Fortunately, you and I have found each other, so you don’t have to be “the only one” intentionally training your child, the way I was back then.
- Practice desirable behaviors with your child. Sitting still, for example, is practiced by sitting knee to knee with your little one, setting a 30-second timer, and seeing how long she can be still. Make it a game, and don’t practice more than a couple of times and only for a few seconds depending on your child’s age and ability (give her credit, she’s very capable.)
- Approach practicing behavior this way for every good behavior you want your child to display.
#3. Perfect the Good Behavior.
- Your child will never be able to execute a behavior perfectly, every single time, every single day. Human nature dictates that she will make mistakes. When I say, “perfect it” I mean to do #2 so much, that the good behavior becomes a habit.
- Practicing it to perfection means she will display this good behavior more times than not because she has been taught how to do it right and how to do it well.
- You’ll notice your child will be really good at one behavior and not so great at another.
Pay attention to these things. These are easy indicators of who your child is and who she’ll become. For instance, sitting still came easily to my oldest son. From a very early age, he could memorize long bible verses.
Today, he reads big fat books all day long for pleasure.
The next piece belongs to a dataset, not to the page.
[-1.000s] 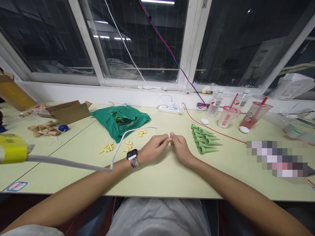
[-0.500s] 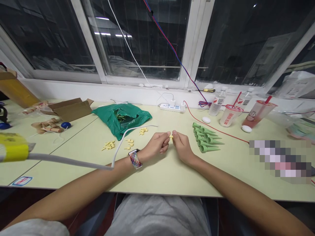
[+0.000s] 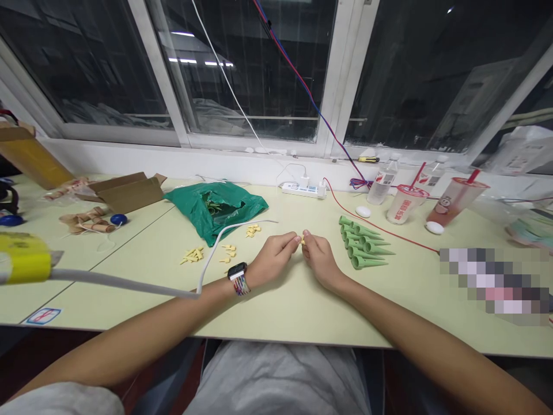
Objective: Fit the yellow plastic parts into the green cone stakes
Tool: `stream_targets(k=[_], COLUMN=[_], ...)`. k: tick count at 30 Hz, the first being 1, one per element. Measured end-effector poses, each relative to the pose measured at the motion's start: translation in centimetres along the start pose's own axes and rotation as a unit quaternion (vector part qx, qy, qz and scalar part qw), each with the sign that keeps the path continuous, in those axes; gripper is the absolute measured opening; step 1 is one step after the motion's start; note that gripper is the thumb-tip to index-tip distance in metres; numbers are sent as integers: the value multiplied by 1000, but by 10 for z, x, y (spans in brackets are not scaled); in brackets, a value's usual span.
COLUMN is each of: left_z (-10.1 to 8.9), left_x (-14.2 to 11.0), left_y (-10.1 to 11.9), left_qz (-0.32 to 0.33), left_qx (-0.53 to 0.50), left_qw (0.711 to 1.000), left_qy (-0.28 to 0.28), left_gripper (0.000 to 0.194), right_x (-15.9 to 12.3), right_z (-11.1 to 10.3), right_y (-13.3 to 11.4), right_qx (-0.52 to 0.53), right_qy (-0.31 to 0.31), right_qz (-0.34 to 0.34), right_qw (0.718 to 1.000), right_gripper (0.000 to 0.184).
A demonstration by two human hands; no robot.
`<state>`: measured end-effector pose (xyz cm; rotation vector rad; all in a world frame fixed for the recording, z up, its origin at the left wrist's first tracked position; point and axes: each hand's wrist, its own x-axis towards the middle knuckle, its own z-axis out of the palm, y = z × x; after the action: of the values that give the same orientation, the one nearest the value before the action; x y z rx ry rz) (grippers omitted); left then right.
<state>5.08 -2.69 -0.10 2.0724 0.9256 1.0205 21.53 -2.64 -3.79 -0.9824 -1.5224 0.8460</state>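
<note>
Head view: small yellow plastic piece (image 3: 303,240) pinched by the right hand (image 3: 320,260), left hand (image 3: 272,259) against it, grip unclear. Hands together above the surface (image 3: 302,311). Green plastic cones (image 3: 363,245) rowed right, loose yellow pieces (image 3: 193,254) left, both within reach.

Along the back of the pale yellow-green desk (image 3: 280,314) runs a white power strip (image 3: 302,191), with a red cable (image 3: 380,230) trailing across the surface to the right. Beyond it stand a yellow-handled screwdriver (image 3: 368,159) on the sill, a clear plastic bottle (image 3: 383,187) and 2 plastic cups with red straws (image 3: 404,203) - 2 white oval objects (image 3: 363,211) lie nearby. To the left sit an opened cardboard box (image 3: 125,192), rolled brown strips (image 3: 88,219) and a round blue object (image 3: 118,219) - all below a white-framed window (image 3: 242,75), dark with night, with red-and-blue wires (image 3: 298,75) hanging down it.
</note>
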Motion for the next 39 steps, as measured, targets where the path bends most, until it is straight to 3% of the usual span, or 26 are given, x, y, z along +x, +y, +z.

He is laid back and tech-savvy.
On the other hand, my daughter needed extra practice sitting still, however, she always had an easy time practicing boldness in regards to speaking to people.
Today, she is a high-energy, gymnastic-loving girl who is very relational. People are important to her. She’s filled with compassion and has a smile and hello for everyone she meets.
Set Your Child Up For Success
You set your child up for success when you intentionally train her good behavior. Being dedicated to teaching her good behaviors minimizes the number of things she has to learn the hard way. In addition, you’ll be so tuned-in to who she is as a person, you’ll be able to train her all the better.
Child training is a beautiful cycle that benefits you, your family and most importantly, your child!
Spend some time each day intentionally training desirable behavior into your child. Present it to her, practice it and perfect it. Child training never ends. You’ll find yourself revisiting many behaviors you’ve previously taught. That’s OK.
Soak up every moment you can with your little punkin! She won’t be little for long and the bigger she gets, the more complex the training gets. Make the most of these precious little years!